Other incidents over the past 15 years haven't helped the Secret Service come off as welcoming to women. Emails filed as part of a race discrimination lawsuit show workers sharing racially and sexually inappropriate jokes. An alcohol-soaked bar brawl involving off-duty agents in 2002 involved allegations that an agent had bitten off part of a man's ear — though no charges were brought and a jury sided with the agent in a civil trial. A 2002 U.S. News & World Report contained allegations of heavy drinking, pornography viewing at work and security lapses.
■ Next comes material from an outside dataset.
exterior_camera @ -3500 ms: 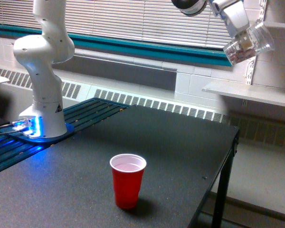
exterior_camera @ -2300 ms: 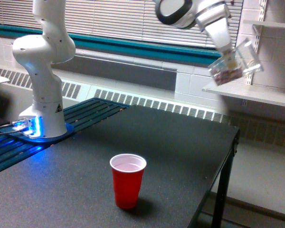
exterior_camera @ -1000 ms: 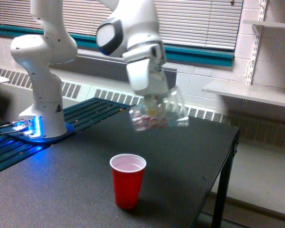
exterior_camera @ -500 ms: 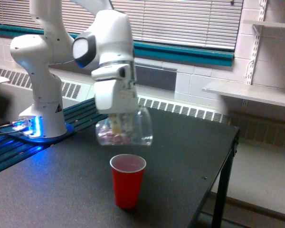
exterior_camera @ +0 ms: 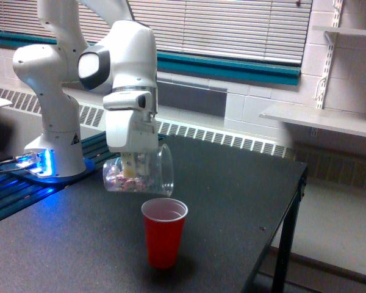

Some former agents acknowledge a close-knit atmosphere where employees travel, dine and socialize together — sometimes in the form of so-called "wheels up" parties held in foreign countries after the departure of a president or other person under protection. But they say the prostitution scandal does not represent a cultural problem or reflect a broader disdain for women.
The Secret Service began adding women in the early 1970s, as returning Vietnam War veterans signed up in bunches. Just as they do now, agents prided themselves on being physically strong and on a strict selection process for the presidential detail, said Joseph Petro, who joined in 1971 and is co-author of "Standing Next to History: An Agent's Life Inside the Secret Service." New recruits were expected to prove themselves.
"We wanted to look at them — see what kind of shape they were in, how they fit, what their manner was. That goes on — and it should," said Petro, who after Vietnam spent 23 years with the agency as an agent and manager, helping protect Reagan.
Some women had it tough in the early years, he recalled, bumping up against "hard-headed" men who had never worked with women. But some found niches through special skills, like horseback riding, and the atmosphere was comfortable and respectable enough that Petro said he always felt comfortable bringing his wife and daughter on trips to Reagan's ranch in Santa Barbara.
"There were a couple of guys who brought their wives and kids," Petro said. "That puts the brake on a lot of things."
In the latest debacle, the Secret Service has forced eight employees from their jobs and was seeking to revoke the security clearance of another employee, which would effectively force him to resign. Three others have been cleared of serious wrongdoing. How much it sets back efforts to recruit women may depend on the pervasiveness of inappropriate behavior, Milgram said.
"It's a way of operating," she said, "that I think most of us would consider a way that was left behind 30 years ago."